Mayat Hendery akan ditemukan saat matahari terbit, atau paling cepat tiga jam lagi jika polisi yang kesal pada orang kaya itu menuruti keinginannya untuk berjaga. Tapi kurasa kehadiran polisi tak terlalu memiliki arti. Kastil milik Hendery sudah kosong semenjak petang. Para pembantu dan karyawan yang ada mendapat surat pemecatan mendadak sebelum mereka sempat berangkat kerja, dan aku tahu kejahatan ku sempurna.

Jika mayat itu sudah ditemukan, racun yang masuk ke dalam tubuh Hendery akan terurai dengan cepat dan tak akan ada yang tahu pasti kapan dan siapa yang menyebabkannya mati.

Aku berhenti di sebuah jalanan yang lebih jauh dari tempat tinggal Hendery. Mobilku kutenggelamkan dalam danau dan baju samaranku kujejalkan dalam tas seorang gelandangan yang sepertinya terlalu lelah untuk bicara.

Aku sendiri memeluk lutut dengan balutan baju super bau yang ku dapat dari tong sampah dan bertanya-tanya kapan pagi datang?

Rasa sesak di dadaku membuat sebuah lintasan tanya tentang mengapa aku harus hidup di dunia ini? Pertanyaan melankolik seperti jika hidupku adalah hal yang buruk. Tapi bukankah hidupku memang buruk? Aku benci pekerjaan ku, aku benci membunuh, dan lebih benci lagi dengan ayahku. Rasanya aku ingin pergi saja dari tempat ini dan memulai hidup baru.

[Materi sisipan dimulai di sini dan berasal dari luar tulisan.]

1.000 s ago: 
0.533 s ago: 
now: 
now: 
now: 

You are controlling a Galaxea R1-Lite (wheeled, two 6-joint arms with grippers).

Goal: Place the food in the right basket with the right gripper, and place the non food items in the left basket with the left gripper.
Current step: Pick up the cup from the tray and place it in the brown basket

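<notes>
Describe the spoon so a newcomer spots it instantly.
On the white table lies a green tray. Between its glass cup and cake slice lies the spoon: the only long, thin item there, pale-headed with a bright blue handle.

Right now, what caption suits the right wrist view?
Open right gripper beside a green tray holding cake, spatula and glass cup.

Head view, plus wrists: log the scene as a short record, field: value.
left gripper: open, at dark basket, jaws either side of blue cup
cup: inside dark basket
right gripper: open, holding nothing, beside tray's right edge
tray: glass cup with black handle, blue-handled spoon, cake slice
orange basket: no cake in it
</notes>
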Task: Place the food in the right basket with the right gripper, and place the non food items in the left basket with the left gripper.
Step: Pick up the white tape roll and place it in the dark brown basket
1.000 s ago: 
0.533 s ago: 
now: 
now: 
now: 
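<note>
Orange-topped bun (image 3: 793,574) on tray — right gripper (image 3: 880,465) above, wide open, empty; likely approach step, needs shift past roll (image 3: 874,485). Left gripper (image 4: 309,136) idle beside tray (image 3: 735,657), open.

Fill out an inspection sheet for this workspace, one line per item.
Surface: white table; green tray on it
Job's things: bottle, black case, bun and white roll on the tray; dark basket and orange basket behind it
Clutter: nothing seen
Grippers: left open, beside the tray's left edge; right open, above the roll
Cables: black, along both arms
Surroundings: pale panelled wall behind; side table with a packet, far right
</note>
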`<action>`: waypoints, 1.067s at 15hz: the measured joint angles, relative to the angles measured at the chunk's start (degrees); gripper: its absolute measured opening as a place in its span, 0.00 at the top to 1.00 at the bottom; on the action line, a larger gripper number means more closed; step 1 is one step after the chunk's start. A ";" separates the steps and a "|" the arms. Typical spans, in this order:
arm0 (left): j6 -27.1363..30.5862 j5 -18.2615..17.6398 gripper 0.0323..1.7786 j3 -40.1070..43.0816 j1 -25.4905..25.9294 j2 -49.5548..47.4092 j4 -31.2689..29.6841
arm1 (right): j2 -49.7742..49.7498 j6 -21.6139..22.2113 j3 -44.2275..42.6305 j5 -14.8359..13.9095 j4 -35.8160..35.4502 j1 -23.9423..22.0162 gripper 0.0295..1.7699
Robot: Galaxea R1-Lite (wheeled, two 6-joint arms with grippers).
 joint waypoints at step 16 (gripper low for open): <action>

Tapi ke mana? Apakah ada tempat di mana Ayah tak tahu keberadaanku? Apakah ada tempat setenang itu? Dan satu lagi, apa aku bisa selamat setelah kabur dari cengkeraman Ayah?

Wajahku tengadah menatap langit. Warnanya hitam dan tanpa bulan, bahkan suasana ini lebih cocok untuk seorang yang mau bunuh diri.

Apa aku mati saja?

Hanya sebuah pikiran acaj yang begitu cepat terhapus saat sebuah pamflet paket wisata menempel di wajahku. pamflet itu berhias gambar torii yang sangat kental nuansa Jepang. Keningku mengerut karena rasa tertarik pada setiap kata ajakan dari iklan itu.

Takdir?

Apakah ini suatu jalan keluar untuk masalahku?

Aku tak sadar jika senyum di wajahku terkembang. Sepertinya aku mulai tahu ke mana harus pergi.